Sang Jin Lee, assistant professor of Medicine at Wake Forest, and his colleagues implanted small bits of biomaterial scaffolds into the legs of rats and mice. When they embedded these scaffolds with proteins that mobilize muscle stem cells (like insulin-like growth factor-1 or IGF-1), the stem cells migrated from the muscles to the bioscaffolds and formed muscle tissue.

Working to leverage the bodys own regenerative properties, we designed a muscle-specific scaffolding system that can actively participate in functional tissue regeneration, said Lee. This is a proof-of-concept study that we hope can one day be applied to human patients.

If patients have large sections of muscle removed because of infections, tumors or accidents, muscle grafts from other parts of the body are typically used to restore at least some of the missing muscle. Several laboratories are trying the grow muscle in the laboratory from muscle biopsies that can be then transplanted back into the patient. Growing muscle on scaffolds fashioned from biomaterials have also proven successful.

Lees technique overcomes some of the short-comings of these aforementioned procedures. As Lee put it, Our aim was to bypass the challenges of both of these techniques and to demonstrate the mobilization of muscle cells to a target-specific site for muscle regeneration.

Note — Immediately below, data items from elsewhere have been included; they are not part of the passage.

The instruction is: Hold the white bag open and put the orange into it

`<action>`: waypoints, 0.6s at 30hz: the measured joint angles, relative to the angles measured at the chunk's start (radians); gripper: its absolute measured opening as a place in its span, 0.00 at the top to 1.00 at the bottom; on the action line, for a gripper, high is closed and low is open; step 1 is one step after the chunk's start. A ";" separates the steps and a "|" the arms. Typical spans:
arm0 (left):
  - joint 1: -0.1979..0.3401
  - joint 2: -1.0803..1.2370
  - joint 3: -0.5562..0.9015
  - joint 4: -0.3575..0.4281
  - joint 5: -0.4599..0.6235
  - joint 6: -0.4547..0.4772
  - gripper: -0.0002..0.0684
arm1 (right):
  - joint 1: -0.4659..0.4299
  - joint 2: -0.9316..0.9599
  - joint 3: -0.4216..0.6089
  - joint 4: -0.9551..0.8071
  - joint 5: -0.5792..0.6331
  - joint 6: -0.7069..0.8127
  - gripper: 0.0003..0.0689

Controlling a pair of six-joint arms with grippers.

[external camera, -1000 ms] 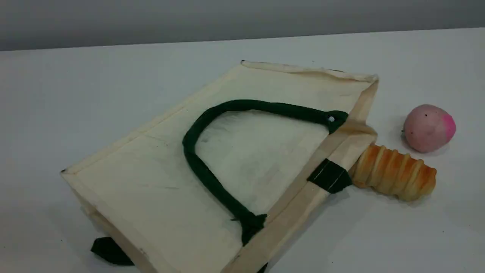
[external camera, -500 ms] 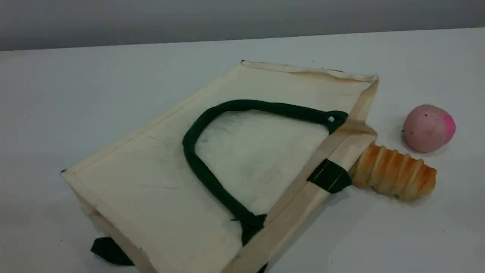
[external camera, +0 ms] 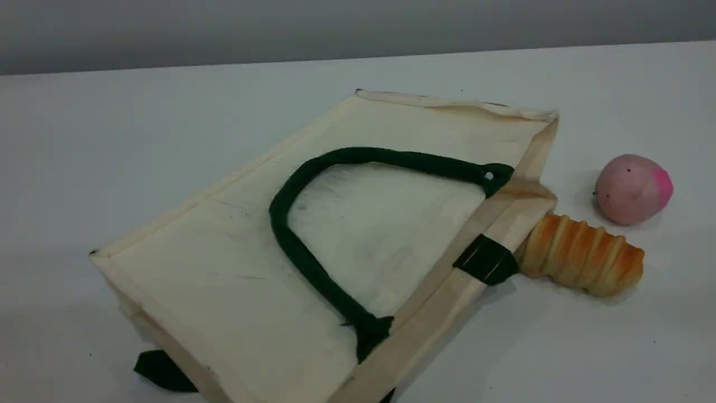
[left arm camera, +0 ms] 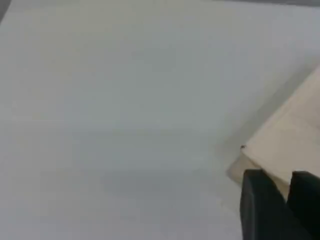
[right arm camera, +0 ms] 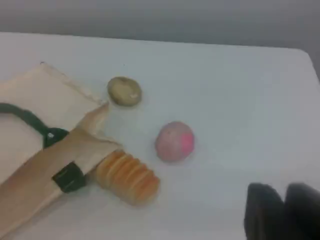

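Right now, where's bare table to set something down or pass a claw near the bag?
Free: the wide stretch left of the white bag, and the table's near right, below the bread roll. Crowded: the bag's mouth, where the roll, pink ball and tan potato cluster.

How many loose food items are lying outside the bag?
3: a bread roll touching the white bag at its mouth, a pink ball beyond it, a tan potato farther back. No orange visible; possibly hidden.
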 joint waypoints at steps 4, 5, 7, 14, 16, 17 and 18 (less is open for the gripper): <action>0.000 -0.025 0.000 0.000 0.001 0.000 0.79 | -0.012 0.000 0.000 0.000 0.000 0.000 0.85; 0.000 -0.025 0.000 0.000 0.000 0.000 0.79 | -0.012 0.000 0.000 0.000 0.000 0.000 0.85; -0.005 -0.025 0.000 0.000 0.000 0.000 0.78 | -0.012 0.000 0.000 0.000 0.000 0.000 0.84; -0.002 -0.024 0.000 -0.001 0.000 0.000 0.78 | -0.010 0.000 0.000 0.000 0.000 0.000 0.83; -0.001 -0.024 0.000 -0.001 0.000 0.001 0.78 | -0.010 0.000 0.000 0.000 0.000 0.000 0.82; -0.001 -0.024 0.000 -0.001 -0.001 0.001 0.78 | -0.010 0.000 0.000 0.000 0.000 0.000 0.82; -0.001 -0.024 0.000 -0.001 -0.001 0.001 0.78 | -0.010 0.000 0.000 0.000 0.000 0.000 0.82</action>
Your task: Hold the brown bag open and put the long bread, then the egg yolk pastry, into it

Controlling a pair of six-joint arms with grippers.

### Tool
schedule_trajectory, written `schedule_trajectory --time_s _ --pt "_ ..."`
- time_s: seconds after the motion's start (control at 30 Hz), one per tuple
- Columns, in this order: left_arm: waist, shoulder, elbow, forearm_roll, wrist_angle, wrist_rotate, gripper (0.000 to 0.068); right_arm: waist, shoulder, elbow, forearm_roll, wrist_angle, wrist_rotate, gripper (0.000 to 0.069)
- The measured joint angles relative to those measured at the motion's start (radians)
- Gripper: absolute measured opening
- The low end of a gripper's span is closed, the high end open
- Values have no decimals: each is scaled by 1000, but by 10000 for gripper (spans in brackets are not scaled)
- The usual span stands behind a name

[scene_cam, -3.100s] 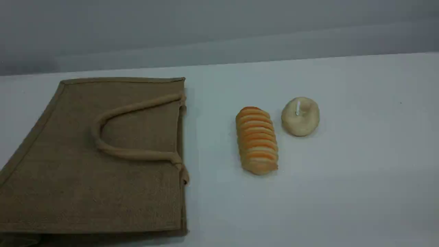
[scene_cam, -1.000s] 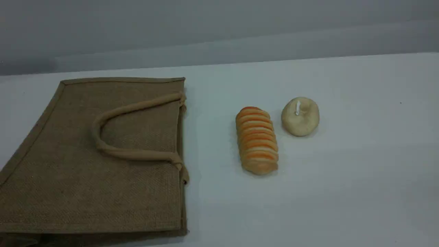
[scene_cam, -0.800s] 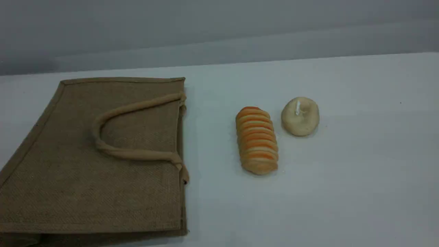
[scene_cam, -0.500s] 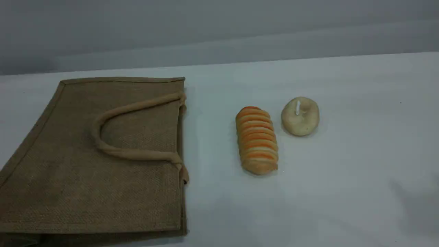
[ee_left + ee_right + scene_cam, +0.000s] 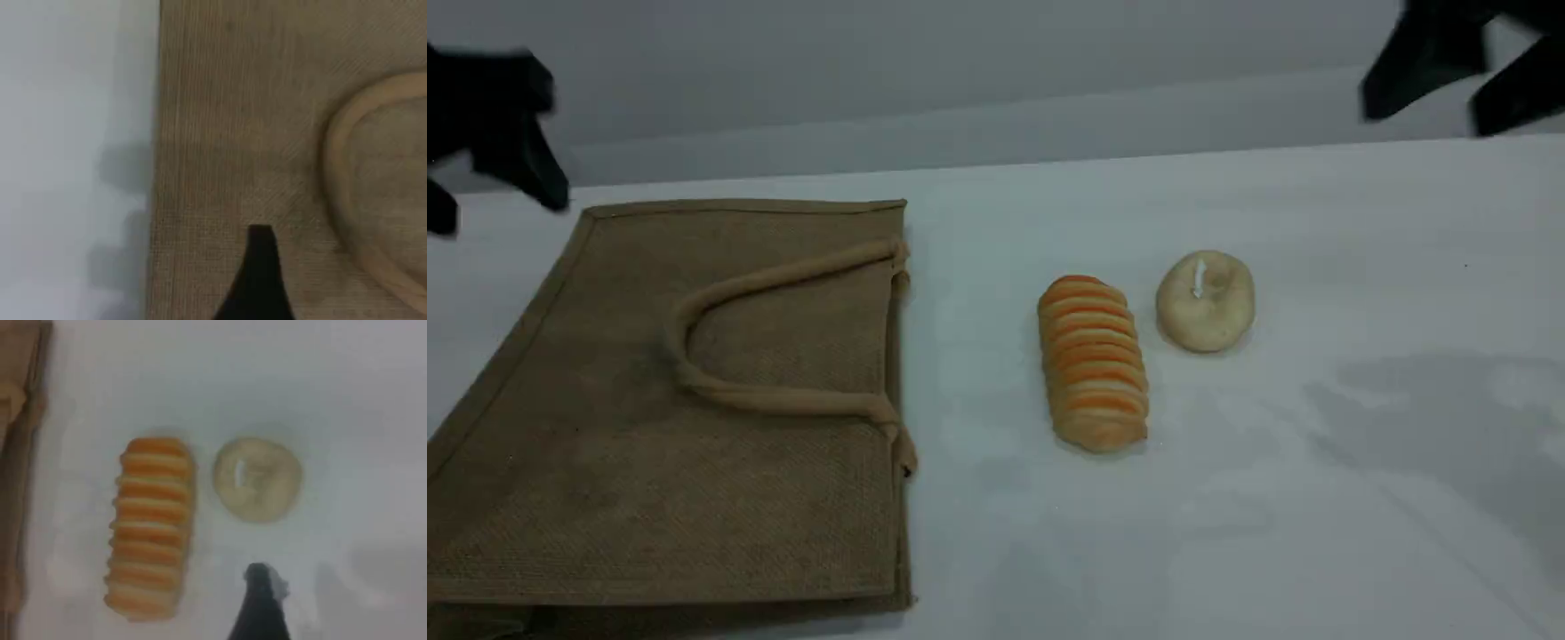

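Observation:
The brown bag (image 5: 605, 462) lies flat on the table at the left, its loop handle (image 5: 778, 400) folded onto its top face and its mouth shut. The long bread (image 5: 1094, 364) lies in the middle, with the egg yolk pastry (image 5: 1206, 302) just right of it. My left gripper (image 5: 503, 206) hovers open above the bag's far left corner. My right gripper (image 5: 1436, 111) hangs open high at the far right, away from the foods. The left wrist view looks down on the bag (image 5: 233, 133) and handle (image 5: 337, 173). The right wrist view shows the bread (image 5: 150, 527) and pastry (image 5: 257, 479).
The white table (image 5: 1360, 267) stretches bare to the right of the foods, with arm shadows on it. A grey wall (image 5: 996, 80) stands behind the table's far edge. The bag's near edge runs close to the table's front.
Both grippers have come into the scene view, the left at the top left corner, the right at the top right. Shadows now fall on the right of the table. Bag and foods lie unmoved.

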Motion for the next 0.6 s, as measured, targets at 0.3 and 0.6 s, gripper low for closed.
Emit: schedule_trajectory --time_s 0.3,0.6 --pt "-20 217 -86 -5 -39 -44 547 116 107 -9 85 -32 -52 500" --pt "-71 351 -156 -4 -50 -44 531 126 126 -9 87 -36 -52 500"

Most tissues in our bodies contain a resident stem cell population that serves to regenerate the tissue as needed. Lee and his colleagues wanted to determine if these resident stem cells could be coaxed to move from the tissue or origin, muscle in this case, and embeds themselves in an implanted scaffold.

In their first experiments, Lee and his team implanted scaffolds into the leg muscles of rats. After retrieving them several weeks later, it was clear that the muscle stem cell population (muscle satellite cells) not only migrated into the scaffold, but other stem cell populations had also taken up residence in the scaffolds. These scaffolds were also contained an interspersed network of blood vessels only 4 weeks aster transplantation.

In their next experiments, Lee and others laced the scaffolds with different cocktails of proteins to boost the stem cell recruitment properties of the implanted scaffolds. The protein that showed the most robust stem cell recruitment ability was IGF-1. In fact, IGF-1-laced scaffolds had four times the number of cells as plain scaffolds and increased formation of muscle fibers.

The protein [IGF-1] effectively promoted cell recruitment and accelerated muscle regeneration, said Lee.

For their next project, Lee would like to test the ability of his scaffolds to promote muscle regeneration in larger laboratory animals.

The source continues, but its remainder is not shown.